33. QUASAR

109 15 9
                                    

CHAPTER THIRTY-THREE

QUASAR

•••••

[1]
Raisin cookies that look like chocolate chip cookies are the main reason I have trust issues.

[2]
Trusting you is my decision. Proving me right is your choice.

•••••

Gak mungkin secepat itu juga, kan?

Alenta masih bergeming, seolah kehilangan kontrol terhadap tubuhnya. Ia ingin sekali berdiri. Sialnya, kakinya mati rasa. Ia yakin akan terjatuh kalau terus memaksakan diri.

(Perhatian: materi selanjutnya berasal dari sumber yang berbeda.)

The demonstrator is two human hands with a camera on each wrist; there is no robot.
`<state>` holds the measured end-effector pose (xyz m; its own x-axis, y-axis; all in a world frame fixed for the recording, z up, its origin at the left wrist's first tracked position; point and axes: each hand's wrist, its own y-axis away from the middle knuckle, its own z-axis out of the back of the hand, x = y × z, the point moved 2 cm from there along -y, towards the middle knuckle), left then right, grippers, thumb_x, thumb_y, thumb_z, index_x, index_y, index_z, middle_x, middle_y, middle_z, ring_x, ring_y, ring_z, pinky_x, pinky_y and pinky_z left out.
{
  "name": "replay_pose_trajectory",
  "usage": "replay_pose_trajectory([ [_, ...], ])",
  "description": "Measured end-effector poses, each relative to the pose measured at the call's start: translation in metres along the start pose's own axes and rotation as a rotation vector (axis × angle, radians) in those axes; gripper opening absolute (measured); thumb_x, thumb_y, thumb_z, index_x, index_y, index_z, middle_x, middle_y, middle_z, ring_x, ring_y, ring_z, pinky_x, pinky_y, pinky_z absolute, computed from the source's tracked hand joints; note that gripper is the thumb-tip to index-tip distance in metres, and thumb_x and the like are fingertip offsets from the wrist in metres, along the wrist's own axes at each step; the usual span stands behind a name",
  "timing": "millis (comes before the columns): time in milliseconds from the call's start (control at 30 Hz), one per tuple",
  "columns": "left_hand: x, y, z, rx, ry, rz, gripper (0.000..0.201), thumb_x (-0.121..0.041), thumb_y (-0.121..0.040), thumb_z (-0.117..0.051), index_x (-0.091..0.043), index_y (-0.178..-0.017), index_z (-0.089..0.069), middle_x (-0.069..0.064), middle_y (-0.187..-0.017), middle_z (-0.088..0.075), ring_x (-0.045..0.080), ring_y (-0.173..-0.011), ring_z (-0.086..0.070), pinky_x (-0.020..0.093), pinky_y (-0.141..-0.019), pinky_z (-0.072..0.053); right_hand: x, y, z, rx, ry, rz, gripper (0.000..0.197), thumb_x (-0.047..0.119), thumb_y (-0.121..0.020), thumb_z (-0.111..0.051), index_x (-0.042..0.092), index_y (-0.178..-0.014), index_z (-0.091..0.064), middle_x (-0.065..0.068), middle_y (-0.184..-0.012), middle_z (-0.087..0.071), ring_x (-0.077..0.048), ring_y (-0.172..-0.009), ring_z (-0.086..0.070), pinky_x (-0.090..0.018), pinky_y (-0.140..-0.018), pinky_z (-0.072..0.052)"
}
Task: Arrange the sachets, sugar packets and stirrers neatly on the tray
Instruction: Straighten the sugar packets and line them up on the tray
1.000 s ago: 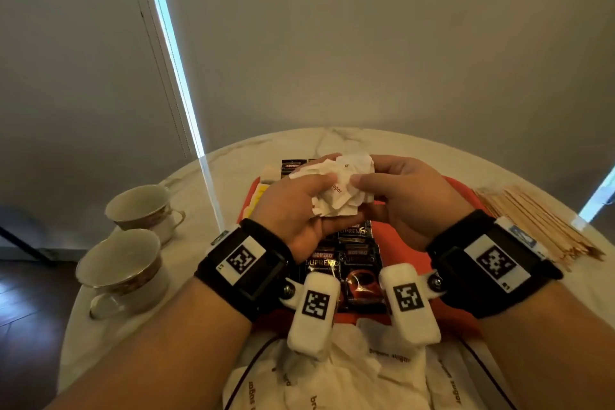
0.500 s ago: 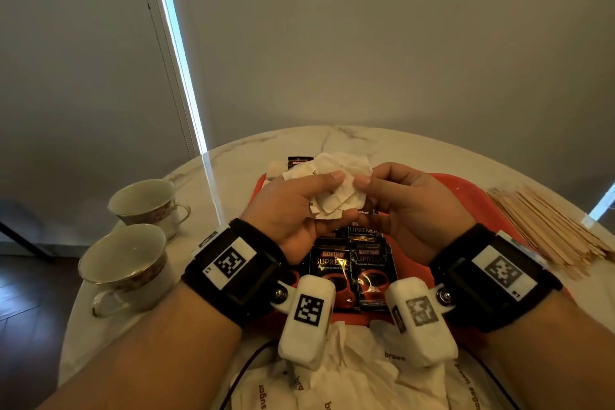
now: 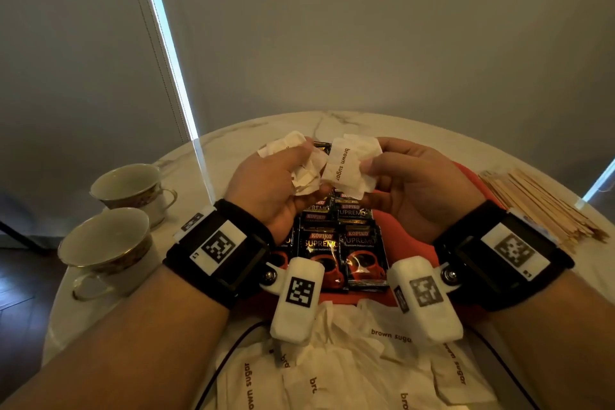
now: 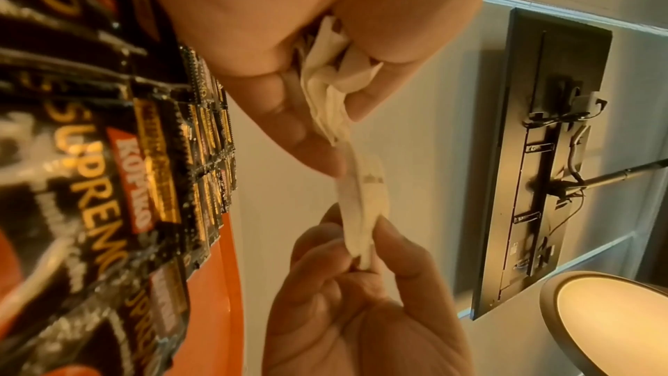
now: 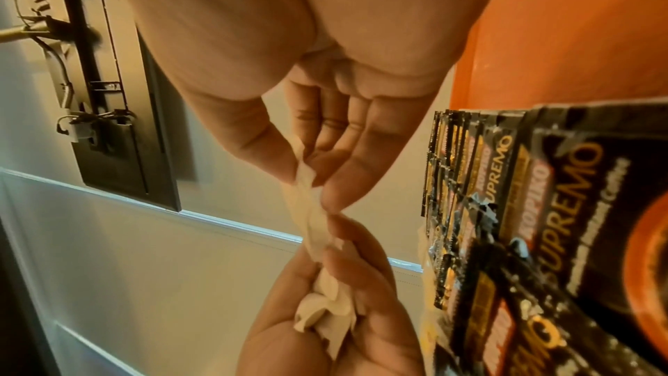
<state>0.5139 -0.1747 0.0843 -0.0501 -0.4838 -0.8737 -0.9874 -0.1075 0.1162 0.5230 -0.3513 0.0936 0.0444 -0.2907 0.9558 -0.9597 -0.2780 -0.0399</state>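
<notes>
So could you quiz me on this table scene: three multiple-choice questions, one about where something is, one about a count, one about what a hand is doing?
1. Where do the wooden stirrers lie?
A. in a cup
B. on the table, right of the tray
C. on the coffee sachets

2. How many teacups are there?
A. one
B. two
C. four

3. What is the right hand doing?
A. pinching a brown sugar packet
B. lying flat
C. holding a stirrer

Answers: 1 B, the pile lies beyond the tray's right rim. 2 B, two stand at left. 3 A, its thumb and fingers pinch the packet's edge.
</notes>
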Motion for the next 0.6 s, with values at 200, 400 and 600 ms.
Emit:
replay_pose_trajectory([
  [200,0.003,0.008,-0.005,0.254,-0.064,0.100,0.070,-0.046,-0.083,-0.074,-0.001,-0.134,-0.059,0.024,-0.118,-0.074,0.041,-0.107,-0.073,0.056,-0.092,-0.059,0.002,0.007,-0.006,0.085,0.102,-0.019,0.045,0.002,-0.080,-0.067,-0.003,-0.124,-0.063,-0.023,-0.116,-0.072,-0.037,-0.102,-0.071,-0.049,-0.090,-0.056],
  [400,0.005,0.014,-0.005,0.329,-0.168,0.049,0.042,-0.001,-0.087,-0.071,-0.003,-0.128,-0.064,0.020,-0.118,-0.075,0.033,-0.103,-0.075,0.033,-0.069,-0.063,0.000,0.006,-0.003,0.017,0.113,-0.013,0.030,0.016,-0.073,-0.074,0.008,-0.101,-0.069,-0.012,-0.095,-0.075,-0.024,-0.079,-0.071,-0.031,-0.066,-0.060],
  [600,-0.002,0.008,-0.001,0.098,-0.037,-0.010,0.022,0.009,-0.095,-0.056,-0.007,-0.108,-0.066,0.007,-0.077,-0.079,0.024,-0.071,-0.077,0.028,-0.052,-0.060,0.004,0.004,0.001,-0.039,0.002,-0.005,0.011,0.007,-0.086,-0.069,0.012,-0.096,-0.066,-0.012,-0.092,-0.076,-0.018,-0.071,-0.071,-0.028,-0.059,-0.060],
])
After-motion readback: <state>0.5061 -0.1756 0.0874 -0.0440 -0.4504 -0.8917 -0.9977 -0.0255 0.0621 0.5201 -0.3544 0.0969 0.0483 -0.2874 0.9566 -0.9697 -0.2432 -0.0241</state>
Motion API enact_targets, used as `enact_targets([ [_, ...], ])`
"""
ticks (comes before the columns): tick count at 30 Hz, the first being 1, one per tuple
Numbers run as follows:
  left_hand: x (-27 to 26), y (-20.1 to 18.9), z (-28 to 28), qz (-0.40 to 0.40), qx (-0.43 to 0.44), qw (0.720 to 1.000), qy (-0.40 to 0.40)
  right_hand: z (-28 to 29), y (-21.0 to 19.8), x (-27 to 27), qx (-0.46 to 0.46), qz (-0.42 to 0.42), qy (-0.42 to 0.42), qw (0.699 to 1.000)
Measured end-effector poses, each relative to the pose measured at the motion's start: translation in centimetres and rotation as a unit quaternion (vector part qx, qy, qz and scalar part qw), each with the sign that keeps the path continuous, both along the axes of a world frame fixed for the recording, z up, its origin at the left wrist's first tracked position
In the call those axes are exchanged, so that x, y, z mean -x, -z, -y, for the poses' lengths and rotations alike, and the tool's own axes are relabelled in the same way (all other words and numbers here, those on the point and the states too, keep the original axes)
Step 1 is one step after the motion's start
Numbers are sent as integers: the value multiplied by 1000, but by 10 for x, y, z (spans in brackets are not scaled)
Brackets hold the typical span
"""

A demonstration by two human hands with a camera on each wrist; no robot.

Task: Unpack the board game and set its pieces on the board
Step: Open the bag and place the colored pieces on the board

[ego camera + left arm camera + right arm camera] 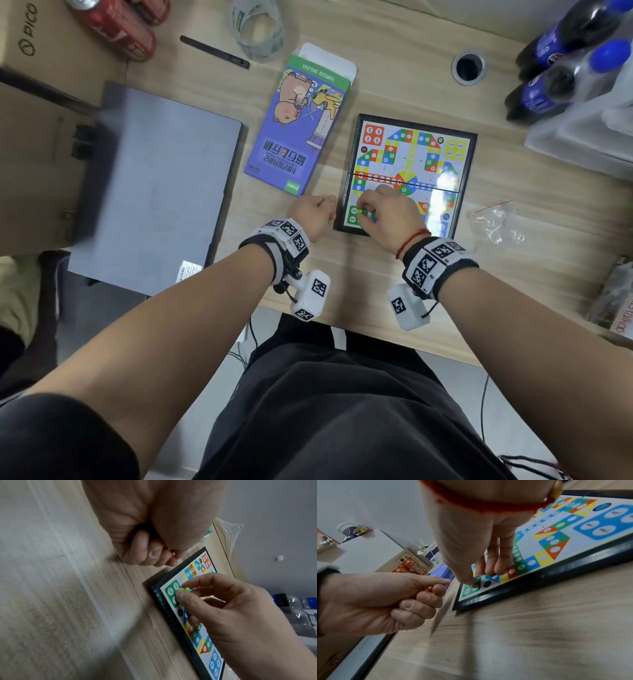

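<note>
The colourful folding board (418, 124) lies open on the wooden desk, with its purple box (301, 126) to the left. My right hand (364, 212) hovers over the board's near-left green corner and pinches small green pieces (183, 589) between thumb and forefinger. In the right wrist view the right hand (472, 582) reaches down onto that green square of the board (556, 574). My left hand (318, 212) rests on the desk just left of the board, fisted around more pieces. An orange piece (429, 588) peeks out of the fist.
A grey laptop (161, 192) and a cardboard box (41, 102) fill the left side. Red cans (116, 24), a tape roll (260, 31) and a black pen (214, 52) lie at the back. Bottles (565, 68) stand at back right; an empty plastic bag (496, 219) lies right of the board.
</note>
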State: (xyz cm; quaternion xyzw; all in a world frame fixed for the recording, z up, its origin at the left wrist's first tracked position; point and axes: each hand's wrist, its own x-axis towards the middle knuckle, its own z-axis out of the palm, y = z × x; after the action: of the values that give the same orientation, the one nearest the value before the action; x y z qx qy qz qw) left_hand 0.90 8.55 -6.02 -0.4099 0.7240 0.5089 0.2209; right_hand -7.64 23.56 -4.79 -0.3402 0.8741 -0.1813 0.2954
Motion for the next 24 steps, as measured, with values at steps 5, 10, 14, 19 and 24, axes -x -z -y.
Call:
enact_targets([
  [5, 0, -6, -2, -3, -52, 998, -44, -1, 0, 0, -2, 1, 17, 1000],
  [10, 5, -19, -6, 8, -181, 972, -149, -3, -2, 1, -3, 15, 15, 1000],
  [14, 8, -29, -5, 21, -228, 958, -174, -3, -9, 4, 25, 26, 30, 999],
  [19, 10, -34, -5, 8, -289, 933, -213, 13, -30, 7, 106, 32, 38, 993],
  [24, 12, -36, -3, 6, -310, 927, -211, 20, -32, 7, 114, 55, 26, 992],
])
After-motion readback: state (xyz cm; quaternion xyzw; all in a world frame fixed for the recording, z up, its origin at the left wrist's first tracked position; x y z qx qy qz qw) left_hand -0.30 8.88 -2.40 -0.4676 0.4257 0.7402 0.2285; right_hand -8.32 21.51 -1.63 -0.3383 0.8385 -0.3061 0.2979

Saat Alenta kebingungan setengah mati akan bagaimana cara meloloskan diri, kursi belajarnya—yang dilengkapi dengan roda pada kaki - kakinya—diputar oleh sosok misterius itu, membuatnya jadi berhadapan langsung dengan—

"Ngelamun?" tanya Aiden sembari menurunkan tudung hoodie hitamnya. Ia mendorong kursi belajar itu, membawanya supaya lebih dekat dengan tempat yang hendak ia duduki, yakni pojokan ranjang Alenta. "Kok gak tidur? Ini lagi ... mukamu pucat gitu."

"Anu, gak apa - apa kok. Kamu ngapain jam segini kemari? Siapa yang bukain pintu?"

Aiden melirik jam dinding, lalu menatap tajam pada Alenta.

"Woi, jawab elah," tuntut Alenta.

"Bentar. Setengah jam lagi, aku baru ngomong, oke?"

"Terserah deh terserah. Tapi, sana! Kamu duduk di bawah. Aku mau selonjoran di kasur," usir Alenta.

"Ya, Nyonya."

Tiga puluh menit berlalu.

Aiden mengesot menuju sisi kanan ranjang, tempat Alenta sedang asyik membaca buku autobiografi Nick Hornby yang berjudul Fever Pitch. "Len?" panggil Aiden sambil meraih tangan Alenta. Ia sama sekali tak mempermasalahkan telapak Alenta yang sangat berkeringat. Malah, ia menuntun telapak itu ke pipinya.

Alenta menutup buku pinjaman dari Arsene yang berkisah tentang kehidupan Hornby sebagai penggemar fanatik Arsenal FC tersebut. Kemudian, ia mengode Aiden supaya mulai berbicara.

"Oke, aku jawab dulu pertanyaan kamu yang sebelumnya. Sore tadi, aku janjian sama ayahmu ... mau nobar El Clásico. Jadi, udah dari jam dua-an aku di sini. Ayahmu yang bukain pintu. Match-nya selesai, aku langsung izin ke kamar kamu buat ngomongin sesuatu."

"Kan gak harus sekarang juga, Den."

"Justru sekarang waktu yang tepat." Aiden menunjukkan sebuah gambar dari ponselnya. "Di tahun 2017 lalu, tiga ilmuwan Amerika menangin Nobel Prize di bidang fisiologi atau kedokteran untuk hasil studi mereka terkait human's biological clock. Dalam biological clock, kita bisa ngelihat gambaran umum terkait kadar hormon, suhu tubuh, tekanan darah, dan lain sebagainya. Alasan aku nemuin kamu jam segini karena suhu tubuh terendah terjadi pada subuh, di seputaran jam setengah lima. Jadi, badan kamu sekarang lagi dingin - dinginnya, termasuk kepala kamu yang mana aku butuhin karena aku mau kita ngomong pakai kepala dingin."

Aiden juga menambahkan bahwa kemarin sore ia sudah sampai di rumah dan malamnya ingin segera menemui Alenta. Namun, ia mengurungkannya karena teringat di jam - jam itu tekanan darah dan suhu tubuh sedang tinggi - tingginya. Ia takut Alenta jadi sensitif alias mudah tersulut saat diajak bicara nantinya.

Alenta bertepuk tangan sembari geleng - geleng kepala. "Extraordinary banget sampai bela - belain ke sini jam segini. Oke, kamu mau ngomong apa?"